Cacapon State Park

One of the lakes at Cacapon Resort State Park. Photo by Ellie Heffernan.

On warm spring days, the forests of West Virginia’s Cacapon Resort State Park sprout bushy, lime-green leaves as people walk along wooded trails, fish in the lake, birdwatch or share a meal at a picnic table, according to the Mountain State Spotlight.

For nearly a century, the park’s old forests, sweeping views and peaceful waters have attracted visitors, many seeking a nature-filled respite from the Baltimore-Washington D.C. rat race. But the park holds a particularly special place in the hearts of local residents who often gather there with friends and family.

“When I bring my grandkids over here, it’s the happiest time I can imagine,” said Craig Thibaudeau, who lives nearby. He recalls fond memories of playing with his grandchildren on the swing sets or beaches and fishing with his brother from Texas.

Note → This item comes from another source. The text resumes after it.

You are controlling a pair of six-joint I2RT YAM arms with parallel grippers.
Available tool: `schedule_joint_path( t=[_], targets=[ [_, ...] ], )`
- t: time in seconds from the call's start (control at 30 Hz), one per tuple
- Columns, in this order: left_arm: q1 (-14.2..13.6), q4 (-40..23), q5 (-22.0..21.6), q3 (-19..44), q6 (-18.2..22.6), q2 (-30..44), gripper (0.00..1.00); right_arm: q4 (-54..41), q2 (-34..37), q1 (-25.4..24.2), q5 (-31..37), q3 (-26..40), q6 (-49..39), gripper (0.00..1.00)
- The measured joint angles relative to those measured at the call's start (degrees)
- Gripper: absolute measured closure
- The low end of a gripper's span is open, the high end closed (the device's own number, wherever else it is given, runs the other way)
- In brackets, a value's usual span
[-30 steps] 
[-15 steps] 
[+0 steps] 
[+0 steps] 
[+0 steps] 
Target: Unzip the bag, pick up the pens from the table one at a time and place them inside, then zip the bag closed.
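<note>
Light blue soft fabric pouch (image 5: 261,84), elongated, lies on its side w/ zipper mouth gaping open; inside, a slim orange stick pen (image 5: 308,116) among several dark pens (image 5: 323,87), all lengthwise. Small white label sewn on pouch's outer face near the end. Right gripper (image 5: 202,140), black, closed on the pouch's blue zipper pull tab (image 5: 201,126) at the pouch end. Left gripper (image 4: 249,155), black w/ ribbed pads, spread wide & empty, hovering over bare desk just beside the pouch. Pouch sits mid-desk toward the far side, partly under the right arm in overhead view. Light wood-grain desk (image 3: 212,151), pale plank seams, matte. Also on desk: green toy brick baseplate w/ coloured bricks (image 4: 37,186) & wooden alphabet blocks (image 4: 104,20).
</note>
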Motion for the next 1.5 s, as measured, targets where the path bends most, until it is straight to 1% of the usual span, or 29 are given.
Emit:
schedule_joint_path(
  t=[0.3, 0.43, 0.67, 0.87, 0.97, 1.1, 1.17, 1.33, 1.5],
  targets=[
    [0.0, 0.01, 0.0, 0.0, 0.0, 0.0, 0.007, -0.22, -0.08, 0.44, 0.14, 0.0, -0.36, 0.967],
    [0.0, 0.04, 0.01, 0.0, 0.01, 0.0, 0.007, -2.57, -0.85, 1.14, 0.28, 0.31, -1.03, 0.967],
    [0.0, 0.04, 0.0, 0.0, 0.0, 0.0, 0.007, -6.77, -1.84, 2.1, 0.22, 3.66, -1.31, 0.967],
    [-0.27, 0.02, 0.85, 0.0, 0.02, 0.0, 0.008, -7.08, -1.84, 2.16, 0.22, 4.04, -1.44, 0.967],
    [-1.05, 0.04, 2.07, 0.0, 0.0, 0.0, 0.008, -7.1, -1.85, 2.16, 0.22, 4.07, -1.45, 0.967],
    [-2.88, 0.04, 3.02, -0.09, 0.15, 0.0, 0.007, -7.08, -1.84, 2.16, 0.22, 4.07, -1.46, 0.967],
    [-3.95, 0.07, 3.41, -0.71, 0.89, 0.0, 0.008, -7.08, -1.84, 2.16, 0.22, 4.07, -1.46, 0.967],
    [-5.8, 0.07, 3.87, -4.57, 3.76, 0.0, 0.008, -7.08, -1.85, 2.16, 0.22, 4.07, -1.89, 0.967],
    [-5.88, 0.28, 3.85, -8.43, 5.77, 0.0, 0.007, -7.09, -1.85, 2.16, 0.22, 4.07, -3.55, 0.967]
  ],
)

So when state officials announced plans to build a private RV campground in the park and one of the proposals included several hundred campsites, he was concerned.

“You lose the humanity of this park if you go corporate,” Thibaudeau said. “And that’s the bottom line. It’s the humanity that makes it so special.”

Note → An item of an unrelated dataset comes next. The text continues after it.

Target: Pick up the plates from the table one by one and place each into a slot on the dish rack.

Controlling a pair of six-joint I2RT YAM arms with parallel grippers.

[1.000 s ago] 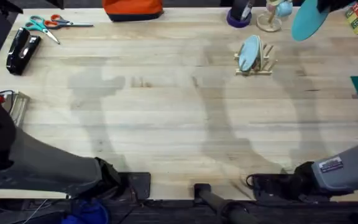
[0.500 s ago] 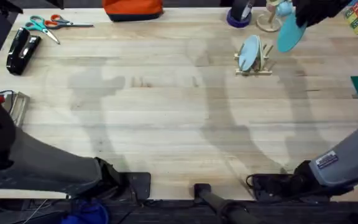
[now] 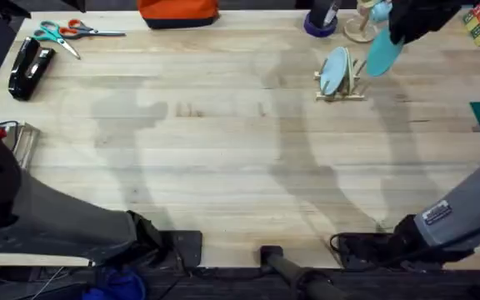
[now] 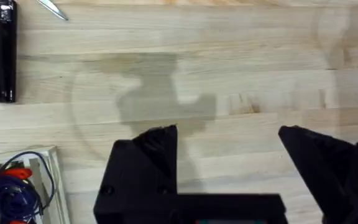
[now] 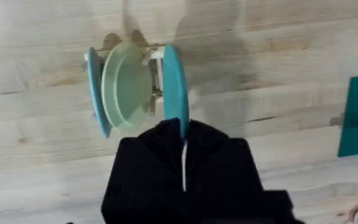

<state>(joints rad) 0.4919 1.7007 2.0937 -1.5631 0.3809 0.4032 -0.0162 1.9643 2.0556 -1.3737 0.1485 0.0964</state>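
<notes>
Right gripper [image 5: 183,146]: its fingers are being kept pinched tight on the rim of a turquoise plate [image 5: 174,87], which is being held edge-on and upright beyond the fingertips.
Dish rack [image 3: 343,90]: it is sitting just below and beside the carried plate; two plates [image 5: 114,87] are already being held upright in it, seemingly a pale one and a blue one behind it.
Step in hand: the carried plate is judged to be in the course of being lined up over a free slot next to the pale plate.
How it is best done: the plate is best being kept parallel to the seated ones and lowered straight between the pegs, so that the light rack is not being nudged.
Release: the pinch is best being eased only once the rim is resting in the slot.
Left gripper [image 4: 227,149]: its fingers are being held wide apart over bare table [image 4: 241,56], with nothing between them.
</notes>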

In public protests, he and dozens of others argued the environmental and social consequences of the development would be devastating.

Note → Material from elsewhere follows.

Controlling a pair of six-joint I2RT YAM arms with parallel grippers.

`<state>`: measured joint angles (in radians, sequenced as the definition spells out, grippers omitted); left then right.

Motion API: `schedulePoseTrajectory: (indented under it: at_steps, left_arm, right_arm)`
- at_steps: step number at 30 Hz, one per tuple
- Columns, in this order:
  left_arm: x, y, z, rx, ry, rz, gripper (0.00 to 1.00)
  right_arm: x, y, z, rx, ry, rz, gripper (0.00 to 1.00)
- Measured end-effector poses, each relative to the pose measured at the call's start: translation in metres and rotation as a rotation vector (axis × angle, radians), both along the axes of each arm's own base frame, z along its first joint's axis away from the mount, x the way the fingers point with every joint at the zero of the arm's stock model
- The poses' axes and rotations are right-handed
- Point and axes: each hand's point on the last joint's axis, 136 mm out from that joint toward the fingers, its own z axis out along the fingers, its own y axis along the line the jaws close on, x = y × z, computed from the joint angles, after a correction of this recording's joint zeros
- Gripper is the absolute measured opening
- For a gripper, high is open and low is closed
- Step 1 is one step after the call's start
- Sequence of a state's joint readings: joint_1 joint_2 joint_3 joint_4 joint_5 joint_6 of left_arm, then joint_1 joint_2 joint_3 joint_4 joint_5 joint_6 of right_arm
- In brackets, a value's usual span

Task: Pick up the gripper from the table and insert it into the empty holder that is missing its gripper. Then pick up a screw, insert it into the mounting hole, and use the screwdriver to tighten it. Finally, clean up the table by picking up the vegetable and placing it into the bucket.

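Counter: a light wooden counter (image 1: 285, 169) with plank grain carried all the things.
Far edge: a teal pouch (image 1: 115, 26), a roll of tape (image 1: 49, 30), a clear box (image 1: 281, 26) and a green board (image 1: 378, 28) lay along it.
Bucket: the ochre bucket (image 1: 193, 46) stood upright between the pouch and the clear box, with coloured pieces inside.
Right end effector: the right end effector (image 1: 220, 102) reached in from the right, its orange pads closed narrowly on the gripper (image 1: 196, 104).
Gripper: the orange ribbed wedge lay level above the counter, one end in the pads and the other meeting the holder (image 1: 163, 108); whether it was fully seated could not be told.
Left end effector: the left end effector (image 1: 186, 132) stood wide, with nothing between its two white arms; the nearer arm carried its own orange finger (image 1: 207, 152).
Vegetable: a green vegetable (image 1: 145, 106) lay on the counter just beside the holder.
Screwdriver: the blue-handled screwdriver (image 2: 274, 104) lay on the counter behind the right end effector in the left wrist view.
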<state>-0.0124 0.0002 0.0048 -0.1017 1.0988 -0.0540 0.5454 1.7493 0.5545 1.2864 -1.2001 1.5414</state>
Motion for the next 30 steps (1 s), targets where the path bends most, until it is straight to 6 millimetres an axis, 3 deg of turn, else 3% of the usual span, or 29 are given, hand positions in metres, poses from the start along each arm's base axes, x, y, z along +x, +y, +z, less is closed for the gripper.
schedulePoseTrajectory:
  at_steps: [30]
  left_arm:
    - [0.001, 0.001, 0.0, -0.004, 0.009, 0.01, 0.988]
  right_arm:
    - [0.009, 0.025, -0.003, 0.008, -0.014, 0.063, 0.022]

The outcry eventually led the West Virginia Division of Natural Resources to abandon the current campground effort entirely, and the agency is now seeking public input on what facilities it should add to the park.

The fierce debate over the campground at Cacapon was the first test of a law passed last year allowing the private development of facilities in almost all state parks. While the project is on hold, the law remains on the books and state officials could explore development at Cacapon or another park in the future, setting up another struggle over the role of private companies on public land.